Dedim ki “Bu etik mi? Ahlaka uygun mu?” “Ben bilmem etik metik anlamam” dedi.
“Hepiniz amcalar, yengeler, halalar biliyor sende emmioğlu koca adamdın 30 yaşında evli barklı bilmiyor muydun?” dedim.
“Şeriata uygun mu” dedim “Onun hesabını öbür dünyada babam versin” dedi.
“Yetim hakkı, kul hakkı gibime geliyor” dedim.
Dedi ki “Yürürlükteki kanunlara yasalara göre uygun.”
Fazla sıkıştırmamak için “Ramazan nasıl geçti” dedim, “Ev halkıyla teravih kıldık, her gün bir cüz Kur’an okuduk.

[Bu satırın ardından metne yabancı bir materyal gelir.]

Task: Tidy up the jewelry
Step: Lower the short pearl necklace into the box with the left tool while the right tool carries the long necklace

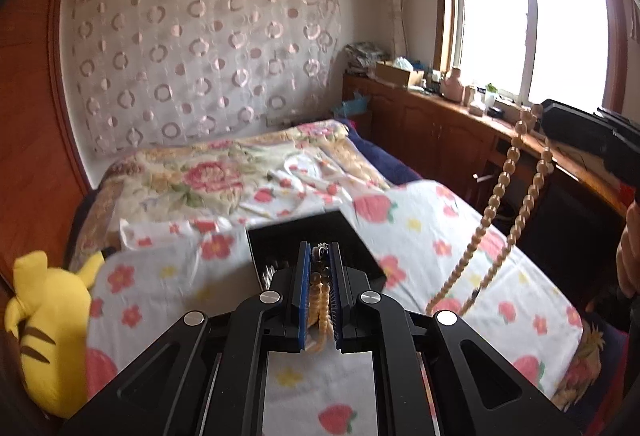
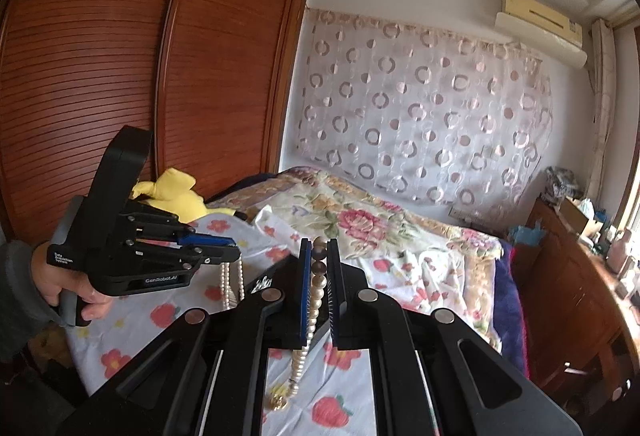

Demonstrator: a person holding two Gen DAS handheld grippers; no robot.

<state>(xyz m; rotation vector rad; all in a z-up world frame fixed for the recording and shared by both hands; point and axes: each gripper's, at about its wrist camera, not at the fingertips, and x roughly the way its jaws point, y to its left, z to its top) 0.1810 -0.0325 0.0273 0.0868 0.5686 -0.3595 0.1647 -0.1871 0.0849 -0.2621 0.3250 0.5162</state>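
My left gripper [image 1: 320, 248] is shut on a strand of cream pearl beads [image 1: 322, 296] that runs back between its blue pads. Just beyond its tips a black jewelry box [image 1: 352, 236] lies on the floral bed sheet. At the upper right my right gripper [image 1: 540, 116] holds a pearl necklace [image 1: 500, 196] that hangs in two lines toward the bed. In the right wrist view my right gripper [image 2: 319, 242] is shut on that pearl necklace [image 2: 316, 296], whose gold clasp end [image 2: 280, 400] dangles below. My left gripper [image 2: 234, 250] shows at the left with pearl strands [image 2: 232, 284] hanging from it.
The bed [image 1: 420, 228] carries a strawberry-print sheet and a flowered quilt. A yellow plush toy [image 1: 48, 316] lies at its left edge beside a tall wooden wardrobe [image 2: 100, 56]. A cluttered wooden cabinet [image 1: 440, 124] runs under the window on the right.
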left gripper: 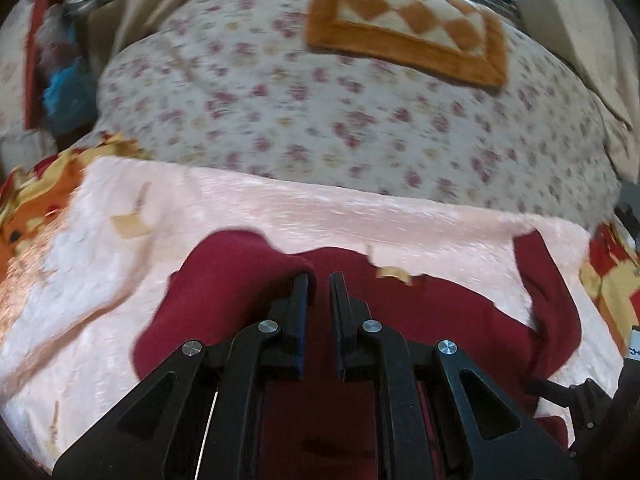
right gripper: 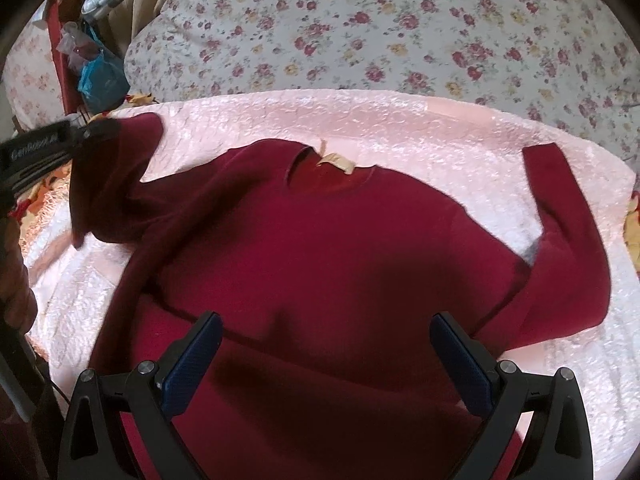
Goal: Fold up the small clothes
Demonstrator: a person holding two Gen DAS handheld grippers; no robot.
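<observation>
A dark red long-sleeved sweater (right gripper: pixel 320 248) lies flat on a pale pink fluffy blanket (right gripper: pixel 400 120), neck away from me, with a beige label (right gripper: pixel 338 162) at the collar. In the right wrist view my left gripper (right gripper: pixel 90 132) holds the end of the sweater's left sleeve (right gripper: pixel 116 168) lifted off the blanket. In the left wrist view its jaws (left gripper: pixel 319 280) stand nearly closed, the sleeve (left gripper: pixel 224 280) draped over the left finger. My right gripper (right gripper: pixel 326 328) is open and empty above the sweater's lower body. The right sleeve (right gripper: pixel 568 232) lies bent on the blanket.
A floral quilt (right gripper: pixel 400 32) covers the bed behind the blanket. An orange checkered mat (left gripper: pixel 404 28) lies on it at the back. Clutter with a blue bag (right gripper: pixel 100 80) stands at far left. A red and yellow patterned cover (left gripper: pixel 36 200) shows at the blanket's sides.
</observation>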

Allah kısmet ederse inşaat bittiğinde kira paraları ile hac ibadetini yapacağız” dedi.
“Kurbanı ne yaptınız” dedim.
“Kurban içinde 7 pay için gönderdiğin Euro ile bir koyun aldık” dedi.
“Siyaset” dedim “Sorma idare ediyoruz, ben İl genel idare kurulunda, kardeşim meclis üyesi, kız kardeşim belediyede, köydeki muhtar, en küçük kardeşim anneme bakım parası alıyor.”
“Allah devletimizi, hökümetimizi başımızdan eksik etmesin ömürlerine ömür katsın, bizden alsın onlara versin, çok dua ediyoruz” dedi.
Beni, benim halimi ve çocukları ne sordu nede yüzlerine baktı. Verdiğim bir kaç hediye çikolataya falanda böyle burun kıvırarak “Bunları mı getirdin” der gibi bakışı.
Bana toplumun geldiği noktanın nereye geldiğini, o eski ilişkileri hatırlattı.
Ve döndüm sessizce bir işim var der gibi oradan uzaklaşıp gittim.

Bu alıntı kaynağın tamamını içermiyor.